The industry’s appetite for this automated approach is already visible in significant commercial agreements. For instance, Bristol Myers Squibb entered a $380 million manufacturing agreement with Cellares in 2024 to reserve capacity within this global network.2 This trend suggests that the move toward high-tech infrastructure is no longer theoretical but a practical requirement for commercial success. As the sector looks toward the first half of 2026 for clinical manufacturing and 2027 for commercial-scale operations, the focus has shifted from scientific discovery to industrial execution.1 Gerlinghaus summarized this pivotal moment1: “The barrier to curing more patients is no longer scientific – it is industrial. With FDA validation, global commercial demand, and the capital to scale, we are building the high-tech infrastructure required to deliver cures and life-changing treatments worldwide. This financing puts Cellares on a clear, disciplined path toward becoming a public company.”
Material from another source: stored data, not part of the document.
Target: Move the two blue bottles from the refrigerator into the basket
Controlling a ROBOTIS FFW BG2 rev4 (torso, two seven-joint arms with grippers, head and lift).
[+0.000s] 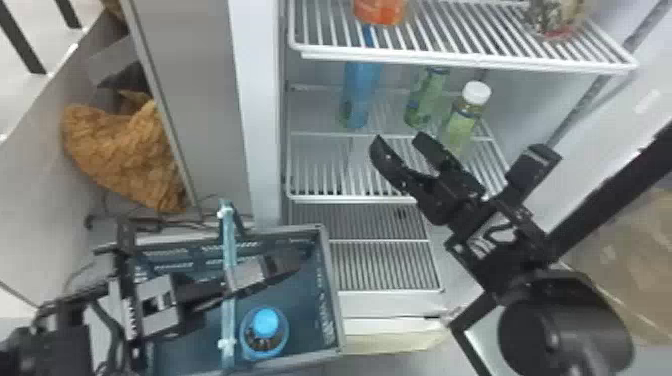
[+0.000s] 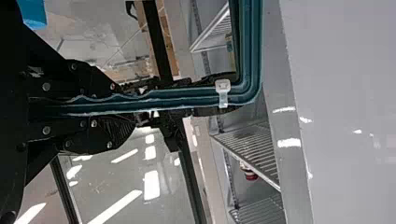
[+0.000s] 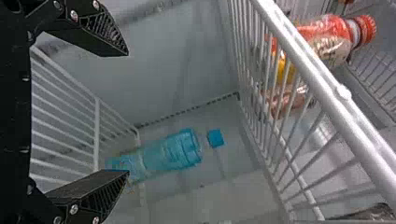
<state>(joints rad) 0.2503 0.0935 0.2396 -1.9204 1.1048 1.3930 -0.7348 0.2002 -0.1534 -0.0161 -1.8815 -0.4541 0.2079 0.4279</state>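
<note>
The left gripper [image 1: 294,259], lower left, pinches the basket handle [image 1: 228,250], presumably for steadying; the right gripper [image 1: 400,141], right of centre, is spread, apparently for the shelved blue bottle [image 1: 357,102].

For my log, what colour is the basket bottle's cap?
Bright blue cap, clearest in the head view.

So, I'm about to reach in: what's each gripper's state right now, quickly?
Left gripper: closed on the basket's handle.
Right gripper: open, holding nothing.
</note>
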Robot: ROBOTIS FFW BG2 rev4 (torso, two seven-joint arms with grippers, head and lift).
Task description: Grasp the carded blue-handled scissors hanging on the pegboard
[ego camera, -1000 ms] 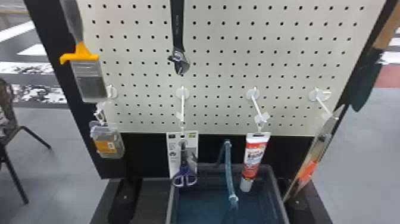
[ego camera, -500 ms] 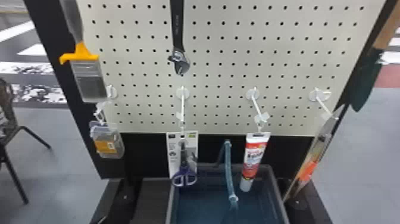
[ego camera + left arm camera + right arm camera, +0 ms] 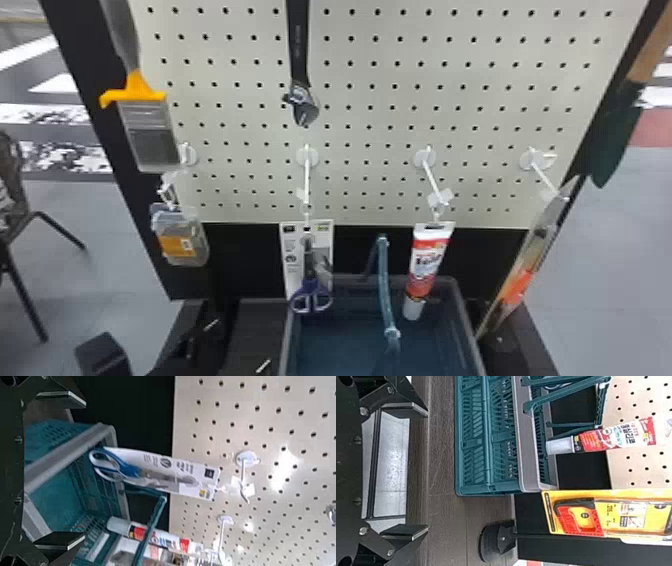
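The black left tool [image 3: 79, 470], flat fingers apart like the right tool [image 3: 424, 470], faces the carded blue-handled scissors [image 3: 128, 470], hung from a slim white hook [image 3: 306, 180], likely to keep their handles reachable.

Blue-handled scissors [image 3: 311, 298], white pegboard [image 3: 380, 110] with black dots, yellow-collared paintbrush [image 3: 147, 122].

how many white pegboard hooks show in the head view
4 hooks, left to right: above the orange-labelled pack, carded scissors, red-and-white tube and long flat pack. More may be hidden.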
Additional support for this global initiative comes from a diverse group of investors, including Baillie Gifford, T. Rowe Price Investment Management, and the Duquesne Family Office.1 This broad financial backing reflects the growing realization that the future of cell therapy relies on a sophisticated digital architecture that ensures quality control through every stage of development. By closing the gap between manufacturing and procurement, the automated IDMO model provides the pharmaceutical industry with the tools necessary to manage operational risks while ensuring a quality product for the global patient population.

References

1. Cellares. Cellares Raises $257 Million Series D Led by BlackRock and Eclipse to Industrialize Global Cell Therapy Manufacturing with Breakthrough Automation. Press release. Jan 28, 2026.
2. Cellares. Bristol Myers Squibb and Cellares Announce a $380M Worldwide Capacity Reservation and Supply Agreement for the Manufacture of CAR T Cell Therapies to Bring the Promise of Cell Therapy to More Patients, Faster. Press release. April 22, 2024.